→ EXERCISE REQUIREMENTS:
Write the data out again in full, with no departure from the original.

→ DATA EXCERPT:
<<<<
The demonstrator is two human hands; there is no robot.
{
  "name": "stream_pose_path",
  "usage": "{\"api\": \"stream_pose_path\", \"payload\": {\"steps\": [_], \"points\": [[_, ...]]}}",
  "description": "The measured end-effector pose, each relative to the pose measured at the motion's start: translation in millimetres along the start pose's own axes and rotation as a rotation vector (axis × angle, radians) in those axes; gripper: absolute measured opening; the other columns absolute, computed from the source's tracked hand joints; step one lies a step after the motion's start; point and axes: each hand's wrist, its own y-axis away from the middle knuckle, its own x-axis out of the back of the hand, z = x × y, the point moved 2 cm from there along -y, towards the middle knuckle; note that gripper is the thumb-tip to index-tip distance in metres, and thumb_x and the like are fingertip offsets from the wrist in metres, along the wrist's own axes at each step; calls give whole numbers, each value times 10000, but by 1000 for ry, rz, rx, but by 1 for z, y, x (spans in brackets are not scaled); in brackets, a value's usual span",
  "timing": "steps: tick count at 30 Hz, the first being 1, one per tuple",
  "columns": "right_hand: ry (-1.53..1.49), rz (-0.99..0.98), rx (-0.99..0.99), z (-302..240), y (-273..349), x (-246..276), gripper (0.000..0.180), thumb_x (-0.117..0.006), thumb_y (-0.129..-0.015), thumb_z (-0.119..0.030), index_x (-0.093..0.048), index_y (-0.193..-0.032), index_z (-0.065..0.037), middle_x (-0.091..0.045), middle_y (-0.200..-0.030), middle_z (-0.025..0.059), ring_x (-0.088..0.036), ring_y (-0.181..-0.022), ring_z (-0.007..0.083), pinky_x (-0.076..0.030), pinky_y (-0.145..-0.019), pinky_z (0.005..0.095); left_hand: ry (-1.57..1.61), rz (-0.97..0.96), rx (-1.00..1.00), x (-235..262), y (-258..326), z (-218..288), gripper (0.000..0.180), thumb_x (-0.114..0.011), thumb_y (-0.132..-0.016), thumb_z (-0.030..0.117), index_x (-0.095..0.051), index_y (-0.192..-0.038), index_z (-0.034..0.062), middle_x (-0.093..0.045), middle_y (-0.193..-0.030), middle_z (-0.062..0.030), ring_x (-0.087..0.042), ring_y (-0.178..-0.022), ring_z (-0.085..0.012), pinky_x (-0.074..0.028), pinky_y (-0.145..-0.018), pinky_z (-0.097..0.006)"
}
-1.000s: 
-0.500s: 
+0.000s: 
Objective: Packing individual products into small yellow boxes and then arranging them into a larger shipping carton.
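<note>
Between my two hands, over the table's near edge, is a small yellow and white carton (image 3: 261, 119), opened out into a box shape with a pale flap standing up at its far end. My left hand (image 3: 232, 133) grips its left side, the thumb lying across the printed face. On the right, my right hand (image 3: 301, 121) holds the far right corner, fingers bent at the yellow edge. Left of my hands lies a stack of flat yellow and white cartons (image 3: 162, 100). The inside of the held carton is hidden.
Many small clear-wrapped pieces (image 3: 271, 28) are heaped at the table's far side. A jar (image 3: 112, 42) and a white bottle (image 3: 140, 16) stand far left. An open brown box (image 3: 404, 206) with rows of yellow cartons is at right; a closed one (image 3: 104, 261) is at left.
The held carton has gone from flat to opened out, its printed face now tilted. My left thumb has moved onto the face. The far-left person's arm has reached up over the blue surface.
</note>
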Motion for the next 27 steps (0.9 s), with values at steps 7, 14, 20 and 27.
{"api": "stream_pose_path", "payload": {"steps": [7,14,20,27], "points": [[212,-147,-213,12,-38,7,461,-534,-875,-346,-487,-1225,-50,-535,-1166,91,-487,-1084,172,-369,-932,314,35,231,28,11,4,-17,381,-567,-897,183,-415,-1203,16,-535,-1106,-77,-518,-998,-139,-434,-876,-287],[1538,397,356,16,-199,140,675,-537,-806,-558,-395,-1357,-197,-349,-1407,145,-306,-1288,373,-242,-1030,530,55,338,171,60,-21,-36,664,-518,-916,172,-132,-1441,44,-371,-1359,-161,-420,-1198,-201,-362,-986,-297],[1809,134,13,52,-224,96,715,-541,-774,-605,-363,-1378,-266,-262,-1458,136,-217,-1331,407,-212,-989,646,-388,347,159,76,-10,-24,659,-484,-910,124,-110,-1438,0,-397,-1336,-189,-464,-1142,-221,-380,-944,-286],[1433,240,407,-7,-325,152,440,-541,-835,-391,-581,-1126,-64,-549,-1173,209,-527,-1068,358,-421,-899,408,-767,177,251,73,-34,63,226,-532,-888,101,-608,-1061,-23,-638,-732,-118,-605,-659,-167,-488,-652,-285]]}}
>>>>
→ ANSWER SECTION:
The demonstrator is two human hands; there is no robot.
{
  "name": "stream_pose_path",
  "usage": "{\"api\": \"stream_pose_path\", \"payload\": {\"steps\": [_], \"points\": [[_, ...]]}}",
  "description": "The measured end-effector pose, each relative to the pose measured at the motion's start: translation in millimetres along the start pose's own axes and rotation as a rotation vector (axis × angle, radians) in those axes; gripper: absolute measured opening; the other columns absolute, computed from the source's tracked hand joints; step one lies a step after the motion's start; point and axes: each hand's wrist, its own y-axis away from the middle knuckle, its own x-axis out of the back of the hand, z = x × y, the point moved 2 cm from there along -y, towards the middle knuckle; note that gripper is the thumb-tip to index-tip distance in metres, and thumb_x and the like are fingertip offsets from the wrist in metres, along the wrist's own axes at each step; calls give whole numbers, each value times 10000, but by 1000 for ry, rz, rx, but by 1 for z, y, x (spans in brackets are not scaled); in brackets, a value's usual span",
  "timing": "steps: tick count at 30 Hz, the first being 1, one per tuple",
  "columns": "right_hand: ry (-1.53..1.49), rz (-0.99..0.98), rx (-0.99..0.99), z (-302..240), y (-273..349), x (-246..276), gripper (0.000..0.180), thumb_x (-0.117..0.006), thumb_y (-0.129..-0.015), thumb_z (-0.119..0.030), index_x (-0.093..0.048), index_y (-0.193..-0.032), index_z (-0.065..0.037), middle_x (-0.091..0.045), middle_y (-0.200..-0.030), middle_z (-0.025..0.059), ring_x (-0.088..0.036), ring_y (-0.181..-0.022), ring_z (-0.007..0.083), pinky_x (-0.076..0.030), pinky_y (-0.145..-0.019), pinky_z (0.005..0.095); left_hand: ry (-1.57..1.61), rz (-0.97..0.96), rx (-1.00..1.00), x (-235..262), y (-258..326), z (-218..288), gripper (0.000..0.180), thumb_x (-0.114..0.011), thumb_y (-0.132..-0.016), thumb_z (-0.030..0.117), index_x (-0.095..0.051), index_y (-0.192..-0.038), index_z (-0.034..0.062), middle_x (-0.093..0.045), middle_y (-0.193..-0.030), middle_z (-0.062..0.030), ring_x (-0.087..0.042), ring_y (-0.178..-0.022), ring_z (-0.085..0.012), pinky_x (-0.074..0.028), pinky_y (-0.145..-0.018), pinky_z (-0.097..0.006)"
}
-1.000s: 
-0.500s: 
+0.000s: 
Objective: Packing individual products into small yellow boxes and then arranging them into a larger shipping carton.
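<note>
Between my two hands, over the table's near edge, is a small yellow and white carton (image 3: 261, 119), opened out into a box shape with a pale flap standing up at its far end. My left hand (image 3: 232, 133) grips its left side, the thumb lying across the printed face. On the right, my right hand (image 3: 301, 121) holds the far right corner, fingers bent at the yellow edge. Left of my hands lies a stack of flat yellow and white cartons (image 3: 162, 100). The inside of the held carton is hidden.
Many small clear-wrapped pieces (image 3: 271, 28) are heaped at the table's far side. A jar (image 3: 112, 42) and a white bottle (image 3: 140, 16) stand far left. An open brown box (image 3: 404, 206) with rows of yellow cartons is at right; a closed one (image 3: 104, 261) is at left.
The held carton has gone from flat to opened out, its printed face now tilted. My left thumb has moved onto the face. The far-left person's arm has reached up over the blue surface.
</note>
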Motion for the next 27 steps (0.9 s), with values at steps 7, 14, 20 and 27.
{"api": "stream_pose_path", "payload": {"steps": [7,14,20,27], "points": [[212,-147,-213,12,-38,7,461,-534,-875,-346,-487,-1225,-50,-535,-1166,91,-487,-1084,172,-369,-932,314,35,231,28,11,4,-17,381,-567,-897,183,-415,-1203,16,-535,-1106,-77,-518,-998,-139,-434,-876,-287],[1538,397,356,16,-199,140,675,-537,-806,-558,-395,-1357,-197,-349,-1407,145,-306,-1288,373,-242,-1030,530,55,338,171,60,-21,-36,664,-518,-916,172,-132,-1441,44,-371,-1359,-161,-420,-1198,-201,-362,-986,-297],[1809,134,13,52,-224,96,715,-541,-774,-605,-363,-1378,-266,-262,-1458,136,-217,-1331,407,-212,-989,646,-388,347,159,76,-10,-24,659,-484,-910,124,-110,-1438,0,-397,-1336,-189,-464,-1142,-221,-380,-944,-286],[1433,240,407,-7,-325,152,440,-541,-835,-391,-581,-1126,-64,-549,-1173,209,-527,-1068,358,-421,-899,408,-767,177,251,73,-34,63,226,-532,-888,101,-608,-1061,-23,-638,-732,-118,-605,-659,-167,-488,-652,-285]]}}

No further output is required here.